City officials, and the agency overseeing the Honolulu rail project, want a piece of the Blood Bank of Hawaii’s property.
The Blood Bank wants to sell its entire 22,500 square-foot Dillingham Boulevard site to the City — it’s been appraised at $5 million — but the rail authority says only wants a portion of the land.
The city has discussed forcing the sale through condemnation.
“At any day, we could receive a lawsuit for seizure of part of our property,” Blood Bank CEO Kim-Anh Nguyen said. “That’s the sword hanging over our head.”
Nguyen says the Blood Bank must move out of its Dillingham home before rail construction hits the corridor, since blood bank operations will impacted by related closures.
Since discussions began two years ago, the non-profit says it has checked out 30 properties, but none of them were right.

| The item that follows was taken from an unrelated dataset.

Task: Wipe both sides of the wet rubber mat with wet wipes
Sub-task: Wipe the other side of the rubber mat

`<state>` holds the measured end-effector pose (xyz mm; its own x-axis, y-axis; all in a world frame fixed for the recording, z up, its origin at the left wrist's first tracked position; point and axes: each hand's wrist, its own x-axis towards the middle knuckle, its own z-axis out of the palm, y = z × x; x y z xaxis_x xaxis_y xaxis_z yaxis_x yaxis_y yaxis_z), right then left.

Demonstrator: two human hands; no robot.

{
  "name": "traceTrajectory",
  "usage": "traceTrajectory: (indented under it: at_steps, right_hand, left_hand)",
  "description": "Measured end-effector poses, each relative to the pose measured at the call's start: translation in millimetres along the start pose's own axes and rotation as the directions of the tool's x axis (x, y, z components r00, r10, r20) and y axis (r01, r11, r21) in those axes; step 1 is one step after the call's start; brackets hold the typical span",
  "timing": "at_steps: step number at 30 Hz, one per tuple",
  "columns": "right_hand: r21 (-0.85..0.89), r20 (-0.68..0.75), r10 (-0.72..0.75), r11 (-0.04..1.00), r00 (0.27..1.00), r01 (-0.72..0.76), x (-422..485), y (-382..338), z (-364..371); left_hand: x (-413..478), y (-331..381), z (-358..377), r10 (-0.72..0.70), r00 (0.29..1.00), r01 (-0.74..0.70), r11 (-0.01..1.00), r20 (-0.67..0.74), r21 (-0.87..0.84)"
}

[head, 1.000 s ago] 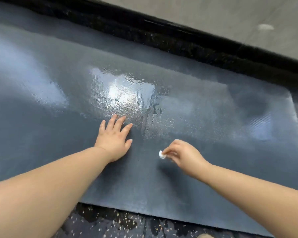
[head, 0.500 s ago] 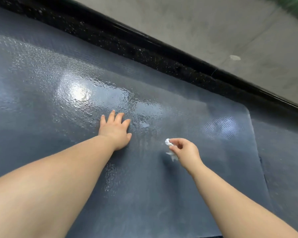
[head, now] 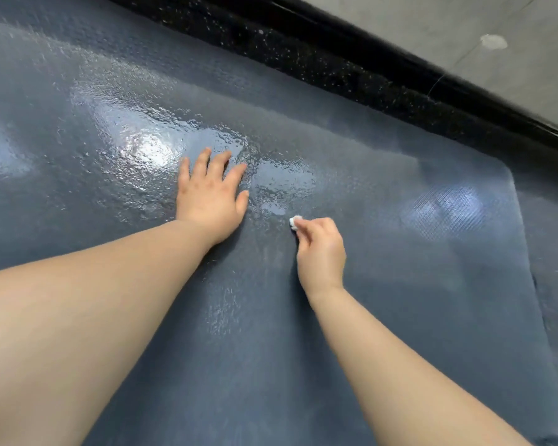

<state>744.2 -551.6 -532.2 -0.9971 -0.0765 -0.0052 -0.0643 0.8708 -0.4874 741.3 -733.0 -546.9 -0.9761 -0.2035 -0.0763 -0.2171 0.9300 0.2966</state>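
Underneath, wet grey rubber mat [head: 416,284] on speckled black floor [head: 303,49].

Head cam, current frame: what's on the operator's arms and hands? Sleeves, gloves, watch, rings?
Nothing worn that shows. The left hand and right hand are ungloved, with no rings on the fingers in view. The left forearm and right forearm are bare to the frame edge: no sleeve cuff, watch, band or strap. No markings or cables either.

Left hand [head: 210,201] flat on wet mat [head: 400,284]; right hand [head: 319,252] pinches wipe [head: 294,221].
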Motion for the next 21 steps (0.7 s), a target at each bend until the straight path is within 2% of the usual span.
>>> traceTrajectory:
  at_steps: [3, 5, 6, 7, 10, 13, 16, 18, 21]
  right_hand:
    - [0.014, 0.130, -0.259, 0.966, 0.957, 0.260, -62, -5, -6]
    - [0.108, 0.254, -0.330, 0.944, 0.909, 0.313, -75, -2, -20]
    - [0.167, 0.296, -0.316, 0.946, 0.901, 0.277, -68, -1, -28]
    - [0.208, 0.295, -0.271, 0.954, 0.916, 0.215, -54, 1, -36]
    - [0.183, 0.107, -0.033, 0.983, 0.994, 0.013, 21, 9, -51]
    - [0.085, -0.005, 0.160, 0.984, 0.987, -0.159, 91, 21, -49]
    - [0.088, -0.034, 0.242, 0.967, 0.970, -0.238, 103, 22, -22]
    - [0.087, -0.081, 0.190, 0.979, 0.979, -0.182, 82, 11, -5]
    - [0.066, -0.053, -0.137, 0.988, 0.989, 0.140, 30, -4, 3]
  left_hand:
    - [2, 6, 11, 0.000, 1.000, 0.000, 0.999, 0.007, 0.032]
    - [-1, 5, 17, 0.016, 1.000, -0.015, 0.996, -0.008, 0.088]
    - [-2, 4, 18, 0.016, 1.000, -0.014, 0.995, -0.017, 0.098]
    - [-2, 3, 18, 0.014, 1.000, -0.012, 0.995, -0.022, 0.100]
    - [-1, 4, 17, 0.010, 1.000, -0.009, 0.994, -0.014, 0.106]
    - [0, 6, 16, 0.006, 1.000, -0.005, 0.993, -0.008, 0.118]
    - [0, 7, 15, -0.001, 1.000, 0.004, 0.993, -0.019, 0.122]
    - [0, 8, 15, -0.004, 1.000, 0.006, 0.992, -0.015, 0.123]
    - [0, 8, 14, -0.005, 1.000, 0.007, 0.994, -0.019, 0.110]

“We need to be close to the airport, because we ship blood every day. We need to be close to our hospitals. And we need to have generator power access,” Nguyen said. “The building itself has to support a lab with heavy equipment.”

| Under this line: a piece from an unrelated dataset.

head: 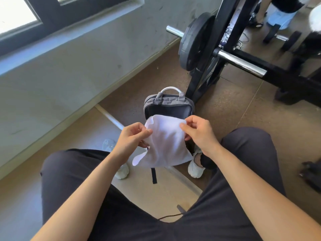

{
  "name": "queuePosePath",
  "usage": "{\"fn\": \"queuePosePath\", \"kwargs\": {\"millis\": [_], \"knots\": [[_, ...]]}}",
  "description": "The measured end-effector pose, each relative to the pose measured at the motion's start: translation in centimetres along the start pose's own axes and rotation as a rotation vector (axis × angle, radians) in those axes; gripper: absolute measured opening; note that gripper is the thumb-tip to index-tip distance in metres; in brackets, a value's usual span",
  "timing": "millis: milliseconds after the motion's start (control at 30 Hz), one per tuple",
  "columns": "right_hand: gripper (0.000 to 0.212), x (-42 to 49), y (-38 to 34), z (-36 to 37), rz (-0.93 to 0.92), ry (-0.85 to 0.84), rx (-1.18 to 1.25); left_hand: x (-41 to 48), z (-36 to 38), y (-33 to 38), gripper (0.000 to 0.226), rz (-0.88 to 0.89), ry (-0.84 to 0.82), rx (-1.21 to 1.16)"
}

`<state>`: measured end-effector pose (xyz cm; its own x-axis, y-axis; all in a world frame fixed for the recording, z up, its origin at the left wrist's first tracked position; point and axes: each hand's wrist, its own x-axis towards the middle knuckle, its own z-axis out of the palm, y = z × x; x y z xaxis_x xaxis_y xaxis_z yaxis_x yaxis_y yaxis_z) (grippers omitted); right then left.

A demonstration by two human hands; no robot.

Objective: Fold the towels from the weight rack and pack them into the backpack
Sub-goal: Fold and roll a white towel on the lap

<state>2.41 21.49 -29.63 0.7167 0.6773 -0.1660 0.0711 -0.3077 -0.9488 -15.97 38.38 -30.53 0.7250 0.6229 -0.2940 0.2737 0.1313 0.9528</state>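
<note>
One white towel (165, 143) hangs in front of one grey backpack (168, 100), covering its lower half. The left hand (132, 138) pinches the towel's left edge and the right hand (199, 133) pinches its right edge, both with curled fingers. The backpack stands open; its main compartment is dark, and what it holds cannot be told. Just behind the backpack rises one black weight rack (225, 23) bearing one weight plate (194, 42). Two white sneakers (196, 168) flank the backpack's near end. One dumbbell (281, 38) lies far behind the backpack.
</note>
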Motion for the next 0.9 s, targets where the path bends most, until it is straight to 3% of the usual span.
{"fn": "queuePosePath", "kwargs": {"millis": [267,467,567,667,767,800,900], "knots": [[0.006,-2.0,0.0,3.0,-0.160,-0.250,-0.048,-1.3,2.8,0.4,0.015,-0.080,-0.179,-0.085],[0.036,-2.4,-0.3,3.0,-0.217,-0.303,-0.168,-1.0,3.0,0.4,0.016,-0.176,-0.105,-0.199],[0.029,-2.4,-0.1,3.4,-0.276,-0.244,-0.252,-1.2,3.2,0.4,0.017,-0.206,-0.154,-0.200],[0.013,-2.0,-0.3,2.8,-0.279,-0.239,-0.230,-1.3,2.5,1.2,0.016,-0.175,-0.091,-0.048],[0.008,-1.7,-0.2,2.1,-0.289,-0.251,-0.242,-0.3,0.5,1.0,0.010,0.029,0.123,0.157],[0.009,-1.6,-0.1,1.8,-0.285,-0.261,-0.246,0.1,-0.3,0.8,0.002,0.108,0.131,0.252],[0.010,-1.2,-0.1,1.2,-0.287,-0.300,-0.254,0.8,-1.9,-0.4,0.032,0.291,-0.057,0.585]]}}
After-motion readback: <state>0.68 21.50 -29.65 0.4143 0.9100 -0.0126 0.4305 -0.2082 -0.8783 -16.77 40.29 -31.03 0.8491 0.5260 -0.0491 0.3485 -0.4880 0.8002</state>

Anticipating rail work that will affect traffic, the Blood Bank divided its operations, moving the drop-in donor center five miles its from Kalihi headquarters.

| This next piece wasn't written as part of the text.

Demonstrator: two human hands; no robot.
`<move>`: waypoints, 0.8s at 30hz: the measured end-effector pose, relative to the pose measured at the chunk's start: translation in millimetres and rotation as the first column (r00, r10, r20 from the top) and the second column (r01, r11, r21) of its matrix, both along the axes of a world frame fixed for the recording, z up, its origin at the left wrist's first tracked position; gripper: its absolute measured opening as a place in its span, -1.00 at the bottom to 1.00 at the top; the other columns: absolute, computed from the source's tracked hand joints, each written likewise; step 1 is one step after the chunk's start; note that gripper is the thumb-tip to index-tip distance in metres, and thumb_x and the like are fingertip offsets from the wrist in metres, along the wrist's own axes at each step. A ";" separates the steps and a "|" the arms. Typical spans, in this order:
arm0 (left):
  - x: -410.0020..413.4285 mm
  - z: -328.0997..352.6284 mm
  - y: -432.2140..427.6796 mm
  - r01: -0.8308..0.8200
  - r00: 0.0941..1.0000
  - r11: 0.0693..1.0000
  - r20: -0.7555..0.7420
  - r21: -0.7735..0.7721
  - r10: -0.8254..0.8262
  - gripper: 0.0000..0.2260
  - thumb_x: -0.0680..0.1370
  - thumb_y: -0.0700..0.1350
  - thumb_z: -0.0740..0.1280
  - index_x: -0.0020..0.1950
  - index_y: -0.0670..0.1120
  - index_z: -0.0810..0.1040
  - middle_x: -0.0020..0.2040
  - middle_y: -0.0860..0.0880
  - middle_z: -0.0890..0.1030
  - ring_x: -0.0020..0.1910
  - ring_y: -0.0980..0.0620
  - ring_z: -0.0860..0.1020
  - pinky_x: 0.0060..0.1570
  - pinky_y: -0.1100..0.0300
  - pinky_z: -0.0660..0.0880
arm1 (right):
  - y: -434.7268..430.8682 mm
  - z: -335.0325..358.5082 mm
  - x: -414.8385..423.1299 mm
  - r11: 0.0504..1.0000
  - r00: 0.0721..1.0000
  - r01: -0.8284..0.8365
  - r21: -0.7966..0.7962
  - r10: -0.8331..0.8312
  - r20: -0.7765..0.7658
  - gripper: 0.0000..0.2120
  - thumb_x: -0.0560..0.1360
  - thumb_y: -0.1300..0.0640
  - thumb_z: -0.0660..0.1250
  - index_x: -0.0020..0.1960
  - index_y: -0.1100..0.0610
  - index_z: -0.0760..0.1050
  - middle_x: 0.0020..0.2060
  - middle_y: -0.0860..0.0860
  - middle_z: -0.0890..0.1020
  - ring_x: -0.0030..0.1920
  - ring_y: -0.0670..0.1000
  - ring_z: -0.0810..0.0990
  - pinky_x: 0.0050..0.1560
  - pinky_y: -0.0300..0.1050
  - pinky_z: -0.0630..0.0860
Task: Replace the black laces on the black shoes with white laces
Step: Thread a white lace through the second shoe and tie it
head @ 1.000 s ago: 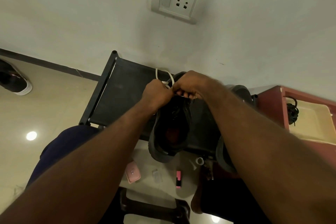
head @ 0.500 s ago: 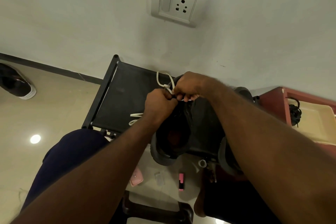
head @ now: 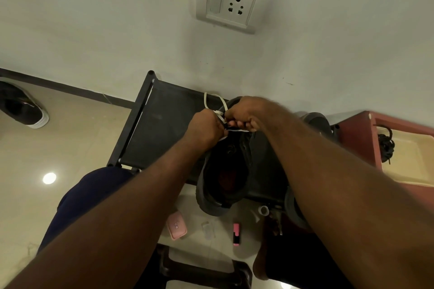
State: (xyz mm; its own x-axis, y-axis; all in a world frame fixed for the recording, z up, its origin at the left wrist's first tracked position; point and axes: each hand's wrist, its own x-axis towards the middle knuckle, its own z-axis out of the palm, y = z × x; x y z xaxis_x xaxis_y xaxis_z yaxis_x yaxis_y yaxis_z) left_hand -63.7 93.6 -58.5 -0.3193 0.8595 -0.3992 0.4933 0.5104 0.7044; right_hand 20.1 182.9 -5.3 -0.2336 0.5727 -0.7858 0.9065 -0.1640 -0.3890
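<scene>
The white lace (head: 220, 113) is a flat, soft ribbon of almost no weight. It holds no shape, twists easily and slips through a slack pinch, so I judge the place to take it is close to its stiff tip, or right where it leaves an eyelet, with finger and thumb flat on its wide faces so it goes in untwisted. The shoe (head: 209, 195) is light but bulky, with a soft upper that gives when pulled and a firmer sole. It is best steadied at the eyelet edge beside the hole being threaded, not by the floppy tongue. It lies on the black rack (head: 162, 129), toe towards the wall and heel hanging over the near edge towards me. My left hand (head: 206, 130) is clenched round the lace, knuckles up, over the toe end of the lacing. My right hand (head: 245, 112) is curled too, pinching the lace just beside it, and the two hands almost touch. A short white stretch runs between them under my right knuckles, and a loose loop rises from between the hands towards the wall. My fingertips are tucked under, so I cannot tell which eyelet the lace is in. What looks like the other shoe (head: 315, 122) sits beyond my right forearm, mostly hidden. A bundle of black laces (head: 385, 145) lies well apart in the cream tray (head: 418, 162) on my right.
</scene>
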 end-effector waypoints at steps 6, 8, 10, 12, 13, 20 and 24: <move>4.8 -0.8 -0.2 -0.126 0.991 0.991 0.041 -0.044 0.127 -0.71 0.44 -0.12 0.45 -0.42 -0.05 0.43 -0.39 -0.03 0.47 -0.17 -0.18 0.62 -0.30 0.16 0.41 | 2.2 -5.4 -0.3 0.998 0.999 0.034 -0.055 -0.032 0.033 -0.67 0.62 0.13 0.26 -0.33 0.10 0.46 -0.63 -0.11 0.43 -0.66 -0.18 0.26 -0.59 -0.37 0.13; 7.1 -1.5 1.0 -0.187 0.979 0.980 0.068 -0.065 0.192 -0.69 0.44 -0.08 0.45 -0.43 -0.03 0.42 -0.43 0.00 0.45 -0.27 -0.14 0.58 -0.35 0.20 0.35 | 1.9 -7.6 1.4 0.999 0.999 0.036 -0.017 -0.036 0.007 -0.69 0.60 0.15 0.27 -0.32 0.11 0.47 -0.58 -0.09 0.45 -0.65 -0.18 0.29 -0.59 -0.36 0.18; 9.3 -1.5 1.5 -0.230 0.964 0.970 0.122 -0.074 0.238 -0.66 0.46 -0.02 0.46 -0.44 -0.03 0.41 -0.46 0.02 0.43 -0.42 0.00 0.46 -0.40 0.23 0.30 | 0.2 -10.1 3.7 0.999 0.999 0.023 0.028 -0.022 -0.030 -0.71 0.59 0.16 0.27 -0.30 0.14 0.47 -0.51 -0.04 0.47 -0.61 -0.16 0.36 -0.59 -0.35 0.27; 9.2 -0.8 1.4 -0.297 0.925 0.952 0.225 -0.081 0.307 -0.68 0.46 -0.04 0.46 -0.41 -0.08 0.44 -0.47 0.01 0.42 -0.49 0.07 0.38 -0.45 0.25 0.28 | -1.9 -13.4 6.3 0.998 0.995 0.038 0.043 -0.034 -0.091 -0.79 0.59 0.17 0.26 -0.19 0.20 0.51 -0.42 0.02 0.51 -0.53 -0.10 0.46 -0.57 -0.32 0.39; 8.0 1.0 1.2 -0.324 0.900 0.941 0.273 -0.102 0.339 -0.72 0.47 -0.06 0.45 -0.37 -0.12 0.48 -0.46 0.00 0.43 -0.51 0.08 0.38 -0.48 0.26 0.29 | -3.4 -14.7 7.7 0.998 0.991 0.054 0.041 -0.048 -0.122 -0.83 0.59 0.18 0.26 -0.11 0.24 0.53 -0.38 0.05 0.53 -0.49 -0.07 0.50 -0.56 -0.30 0.44; -1.9 5.8 0.0 -0.332 0.781 0.911 0.470 -0.245 0.411 -0.89 0.49 -0.12 0.43 -0.15 -0.14 0.59 -0.39 -0.03 0.48 -0.42 0.06 0.43 -0.38 0.19 0.36 | -8.1 -17.8 18.2 0.996 0.966 0.060 0.059 -0.043 -0.255 -0.81 0.61 0.19 0.28 -0.16 0.22 0.52 -0.37 0.08 0.55 -0.45 -0.03 0.53 -0.46 -0.26 0.51; -4.0 11.4 0.2 -0.291 0.824 0.930 0.435 -0.224 0.363 -0.90 0.50 -0.14 0.39 -0.16 -0.15 0.56 -0.38 -0.06 0.46 -0.44 0.04 0.39 -0.40 0.20 0.31 | -15.1 -25.2 27.5 0.974 0.940 0.121 0.189 -0.051 -0.338 -0.86 0.58 0.22 0.30 -0.12 0.22 0.57 -0.30 0.10 0.62 -0.37 -0.01 0.58 -0.38 -0.21 0.55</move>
State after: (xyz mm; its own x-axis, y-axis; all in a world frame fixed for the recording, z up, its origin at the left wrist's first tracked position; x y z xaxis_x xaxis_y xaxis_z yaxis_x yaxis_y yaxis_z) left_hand -67.7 93.8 -47.0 -0.3198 0.6602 -0.6796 -0.0842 0.6946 0.7144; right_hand 47.6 167.8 -30.5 -0.4011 0.7419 -0.5374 0.7078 -0.1214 -0.6959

As a result, the blood bank says, drop-in donations plummeted. To make up for it, the blood bank increased mobile blood drives.
“We’ve actually been trying to cut our costs,” Nguyen said. “This has put in a wrench it. Yes. It costs more.”
The move, Nguyen says, contributed to the non-profit losing money last year. It now needs capital from the sale Dillingham property to help pay for a move to a permanent home — a move that could cost $10 million or more.
“Just renovating our satellite center so we could move our donors, that cost $1.5 million. We just don’t have that money in our reserves,” Nguyen said.